[Intel-wired-lan] [PATCH v2 1/3] i40e: Initial support for XDP

John Fastabend john.fastabend at gmail.com
Fri Dec 9 17:54:55 UTC 2016


On 16-12-09 09:15 AM, Alexander Duyck wrote:
> On Fri, Dec 9, 2016 at 12:22 AM, Björn Töpel <bjorn.topel at gmail.com> wrote:
>> From: Björn Töpel <bjorn.topel at intel.com>
>>
>> This commit adds basic XDP support for i40e derived NICs. All XDP
>> actions will end up in XDP_DROP.
>>
>> Only the default/main VSI has support for enabling XDP.
>>
>> Acked-by: John Fastabend <john.r.fastabend at intel.com>
>> Signed-off-by: Björn Töpel <bjorn.topel at intel.com>
>> ---
>>  drivers/net/ethernet/intel/i40e/i40e.h         |  13 +++
>>  drivers/net/ethernet/intel/i40e/i40e_ethtool.c |   3 +
>>  drivers/net/ethernet/intel/i40e/i40e_main.c    |  77 +++++++++++++
>>  drivers/net/ethernet/intel/i40e/i40e_txrx.c    | 146 ++++++++++++++++++++-----
>>  drivers/net/ethernet/intel/i40e/i40e_txrx.h    |   2 +
>>  5 files changed, 216 insertions(+), 25 deletions(-)
>>
>> diff --git a/drivers/net/ethernet/intel/i40e/i40e.h b/drivers/net/ethernet/intel/i40e/i40e.h
>> index ba8d30984bee..05d805f439e6 100644
>> --- a/drivers/net/ethernet/intel/i40e/i40e.h
>> +++ b/drivers/net/ethernet/intel/i40e/i40e.h
>> @@ -545,6 +545,8 @@ struct i40e_vsi {
>>         struct i40e_ring **rx_rings;
>>         struct i40e_ring **tx_rings;
>>
>> +       struct bpf_prog *xdp_prog;
>> +

This is being protected by rcu right at least in patch 3 this seems to
be the case?
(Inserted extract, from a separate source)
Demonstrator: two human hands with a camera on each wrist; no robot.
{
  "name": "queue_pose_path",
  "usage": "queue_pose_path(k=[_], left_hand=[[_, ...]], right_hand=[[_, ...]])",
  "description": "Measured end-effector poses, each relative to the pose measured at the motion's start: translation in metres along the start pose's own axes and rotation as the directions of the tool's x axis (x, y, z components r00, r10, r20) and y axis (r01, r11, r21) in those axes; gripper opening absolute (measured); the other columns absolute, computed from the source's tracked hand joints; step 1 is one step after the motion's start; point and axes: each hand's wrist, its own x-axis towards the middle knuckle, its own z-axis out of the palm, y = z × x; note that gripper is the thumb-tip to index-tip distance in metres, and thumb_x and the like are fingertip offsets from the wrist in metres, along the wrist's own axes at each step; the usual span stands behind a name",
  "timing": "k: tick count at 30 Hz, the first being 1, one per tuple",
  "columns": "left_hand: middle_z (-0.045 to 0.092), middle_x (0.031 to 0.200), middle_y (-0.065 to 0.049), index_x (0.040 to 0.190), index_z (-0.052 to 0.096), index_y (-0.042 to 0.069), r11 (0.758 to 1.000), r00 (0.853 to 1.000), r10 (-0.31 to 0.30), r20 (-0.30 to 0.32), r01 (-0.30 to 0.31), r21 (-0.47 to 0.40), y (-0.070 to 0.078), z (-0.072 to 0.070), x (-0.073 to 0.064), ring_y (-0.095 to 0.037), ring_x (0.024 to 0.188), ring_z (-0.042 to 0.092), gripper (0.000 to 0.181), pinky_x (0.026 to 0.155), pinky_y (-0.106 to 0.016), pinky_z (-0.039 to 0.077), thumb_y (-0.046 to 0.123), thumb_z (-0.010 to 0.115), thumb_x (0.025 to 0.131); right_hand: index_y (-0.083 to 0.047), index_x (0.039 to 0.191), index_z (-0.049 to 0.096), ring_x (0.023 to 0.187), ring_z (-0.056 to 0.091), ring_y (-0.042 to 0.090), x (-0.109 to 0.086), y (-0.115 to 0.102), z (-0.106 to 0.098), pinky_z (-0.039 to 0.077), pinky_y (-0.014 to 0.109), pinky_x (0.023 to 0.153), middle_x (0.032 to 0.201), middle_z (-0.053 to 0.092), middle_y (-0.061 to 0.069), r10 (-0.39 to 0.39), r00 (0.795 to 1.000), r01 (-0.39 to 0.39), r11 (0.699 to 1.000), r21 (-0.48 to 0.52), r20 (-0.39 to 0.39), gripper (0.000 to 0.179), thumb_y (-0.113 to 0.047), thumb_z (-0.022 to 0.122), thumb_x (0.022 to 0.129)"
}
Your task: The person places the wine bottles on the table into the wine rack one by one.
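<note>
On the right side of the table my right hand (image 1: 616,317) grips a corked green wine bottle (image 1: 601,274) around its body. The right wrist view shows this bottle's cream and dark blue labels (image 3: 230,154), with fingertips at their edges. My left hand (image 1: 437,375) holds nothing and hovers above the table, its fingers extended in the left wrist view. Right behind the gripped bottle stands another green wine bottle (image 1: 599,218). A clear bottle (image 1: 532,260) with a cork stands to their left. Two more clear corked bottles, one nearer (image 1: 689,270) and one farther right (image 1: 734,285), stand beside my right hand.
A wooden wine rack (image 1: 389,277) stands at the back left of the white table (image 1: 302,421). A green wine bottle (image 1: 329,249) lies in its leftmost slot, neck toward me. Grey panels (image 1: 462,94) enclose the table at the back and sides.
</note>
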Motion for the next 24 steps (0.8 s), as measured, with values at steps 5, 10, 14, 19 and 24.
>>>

We should add __rcu annotation here,

  struct bpf_prog __rcu *xdp_prog

Then also run

  make C=2 ./drivers/net/ethernet/intel/i40e/

This should help catch any rcu errors. Oh you also need the PROVE_RCU
config option set in .config

I wonder if patch 3 could be squashed with patch 1 here? Do you think
that this patch is easier to read without it.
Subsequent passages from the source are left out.